Clive Davey

Personal information
- Full name: Clive Frederick Davey
- Born: 2 June 1932 North Petherton, Somerset, England
- Died: 3 August 2021 (aged 89) Taunton, Somerset, England
- Batting: Right-handed
- Bowling: Leg-break

Domestic team information
- 1953–1955: Somerset

Career statistics
| Competition | FC |
| Matches | 13 |
| Runs scored | 261 |
| Batting average | 12.42 |
| 100s/50s | 0/0 |
| Top score | 46 |
| Catches/stumpings | 4/– |
- Source: CricketArchive, 22 December 2015

= Clive Davey =

English cricketer

Clive Frederick Davey (2 June 1932 – 3 August 2021) was a cricketer who played in 13 first-class matches for Somerset split between the 1953 and 1955 cricket seasons.

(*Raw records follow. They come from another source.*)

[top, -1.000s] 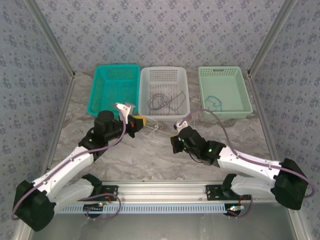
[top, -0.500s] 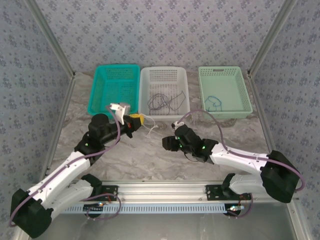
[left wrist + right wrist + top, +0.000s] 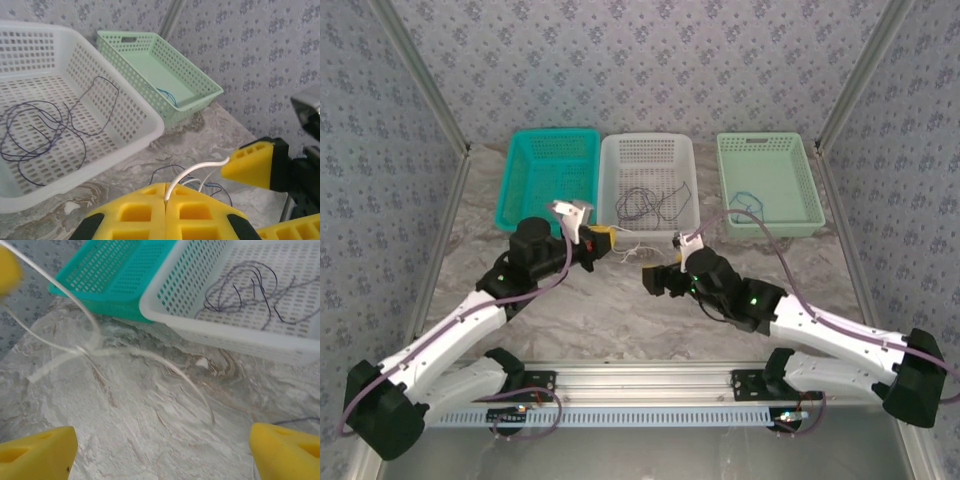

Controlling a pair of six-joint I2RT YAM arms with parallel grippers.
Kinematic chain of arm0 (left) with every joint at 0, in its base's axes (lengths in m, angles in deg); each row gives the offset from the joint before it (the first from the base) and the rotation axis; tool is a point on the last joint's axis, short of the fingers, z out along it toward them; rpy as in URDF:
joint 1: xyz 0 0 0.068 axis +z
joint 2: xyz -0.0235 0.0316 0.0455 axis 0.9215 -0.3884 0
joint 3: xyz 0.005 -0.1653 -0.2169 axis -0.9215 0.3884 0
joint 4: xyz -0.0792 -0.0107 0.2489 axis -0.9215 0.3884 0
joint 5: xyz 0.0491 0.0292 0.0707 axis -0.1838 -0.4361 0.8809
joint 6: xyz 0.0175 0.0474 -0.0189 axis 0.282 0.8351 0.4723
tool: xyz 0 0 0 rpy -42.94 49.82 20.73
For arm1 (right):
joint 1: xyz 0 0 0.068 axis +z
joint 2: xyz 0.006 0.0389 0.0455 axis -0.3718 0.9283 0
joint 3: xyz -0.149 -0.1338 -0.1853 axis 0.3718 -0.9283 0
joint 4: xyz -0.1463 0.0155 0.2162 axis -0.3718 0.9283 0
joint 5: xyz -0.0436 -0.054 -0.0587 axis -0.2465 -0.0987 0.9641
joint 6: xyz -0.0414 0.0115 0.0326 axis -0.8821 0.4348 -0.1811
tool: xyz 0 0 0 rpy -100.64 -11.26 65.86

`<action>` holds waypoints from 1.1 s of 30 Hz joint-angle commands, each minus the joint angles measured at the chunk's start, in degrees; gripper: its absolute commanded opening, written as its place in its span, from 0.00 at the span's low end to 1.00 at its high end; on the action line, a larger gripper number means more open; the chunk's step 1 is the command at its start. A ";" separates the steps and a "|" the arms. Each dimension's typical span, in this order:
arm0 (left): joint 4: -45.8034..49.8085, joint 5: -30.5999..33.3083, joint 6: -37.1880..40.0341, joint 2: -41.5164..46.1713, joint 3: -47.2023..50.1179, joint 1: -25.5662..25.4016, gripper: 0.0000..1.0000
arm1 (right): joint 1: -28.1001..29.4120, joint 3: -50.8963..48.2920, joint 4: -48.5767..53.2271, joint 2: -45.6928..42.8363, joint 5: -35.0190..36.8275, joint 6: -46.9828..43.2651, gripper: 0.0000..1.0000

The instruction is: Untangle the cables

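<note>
wire this thin is light, limp and springy, so it slips unless pinched firmly. the whitish cable [image 3: 192, 172] is clamped in the closed left fingers [image 3: 162, 200] and loops over the counter [image 3: 150, 440]; a free stretch beyond its crossing looks the best hold. right fingers [image 3: 653, 279] stand spread wide, holding nothing. dark cables [image 3: 650, 205] lie in the white basket [image 3: 648, 138], a blue cable [image 3: 748, 205] in the green basket [image 3: 767, 137]. the left wrist view shows the pinch and thin dark strands [image 3: 160, 170] beneath; overhead shows both arms facing
</note>
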 commanded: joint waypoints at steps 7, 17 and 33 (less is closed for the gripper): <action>1.51 2.42 2.14 -2.38 -3.74 -2.91 0.01 | -0.62 6.26 -0.14 5.32 3.86 -2.79 0.89; 1.43 2.72 2.34 -4.28 -4.49 -6.88 0.02 | -3.40 7.11 -6.01 10.45 1.85 -1.99 0.89; -0.81 2.62 0.74 -1.79 -4.37 -7.80 0.02 | -5.73 10.36 0.33 17.42 4.24 -0.01 0.77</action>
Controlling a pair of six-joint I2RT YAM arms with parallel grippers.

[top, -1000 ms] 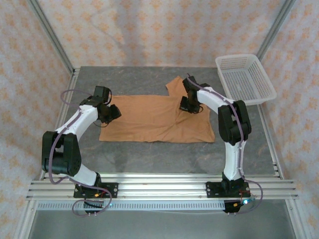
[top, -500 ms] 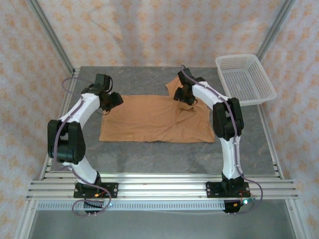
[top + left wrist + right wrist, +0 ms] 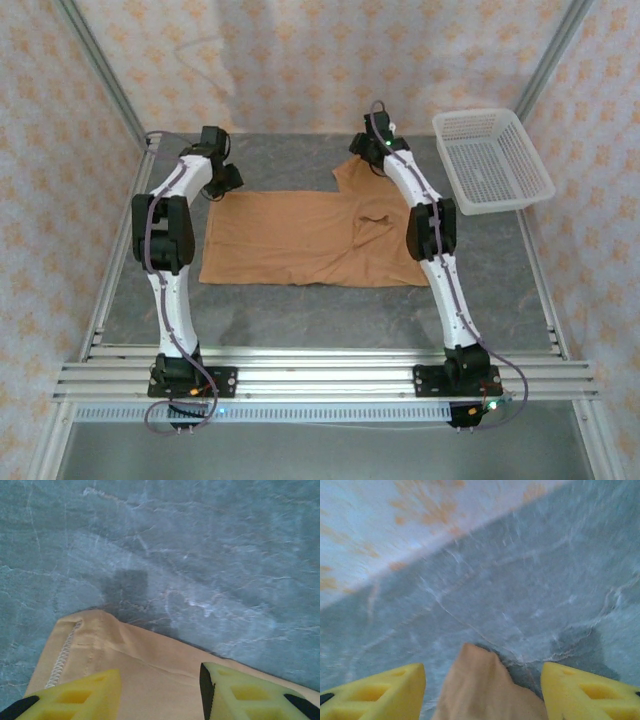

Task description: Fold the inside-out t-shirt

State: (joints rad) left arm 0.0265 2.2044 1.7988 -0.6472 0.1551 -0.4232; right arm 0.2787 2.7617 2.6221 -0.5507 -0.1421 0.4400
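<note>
Top external view: soft, light inside-out t-shirt point(image 3: 290, 240) on the desk point(image 3: 300, 320), likely best pinched at its far corners; left hand point(image 3: 160, 690) and right hand point(image 3: 482, 680) both parted, empty.

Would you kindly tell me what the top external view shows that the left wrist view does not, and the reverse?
The top external view adds the whole t-shirt spread out, the white basket at the far right, and the left arm and right arm. The left wrist view adds the shirt corner's pale stitching and the left gripper with its yellow fingers apart. Both show orange-tan cloth on the grey table.
</note>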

Born at North Petherton, Davey was a right-handed batsman who in the mobile Somerset batting order of the early 1950s often batted at No 8 or even No 9. It was at No 9 that he made his debut in the match against Kent at Bath in June 1953. He played in seven further matches that summer, never making more than 30 runs, and never coming in higher than No 6.

Not appearing in 1954, he returned in 1955, and was more successful immediately. On his return to the team, again at Bath, this time against Leicestershire, he made 46, batting at No 5 in the first innings. But this was the highest score of his career: he failed to maintain this form and he turned down the option of a one-year extension to his contract at the end of the season. He did not bowl in first-class cricket.

Davey died on 3 August 2021, at the age of 89.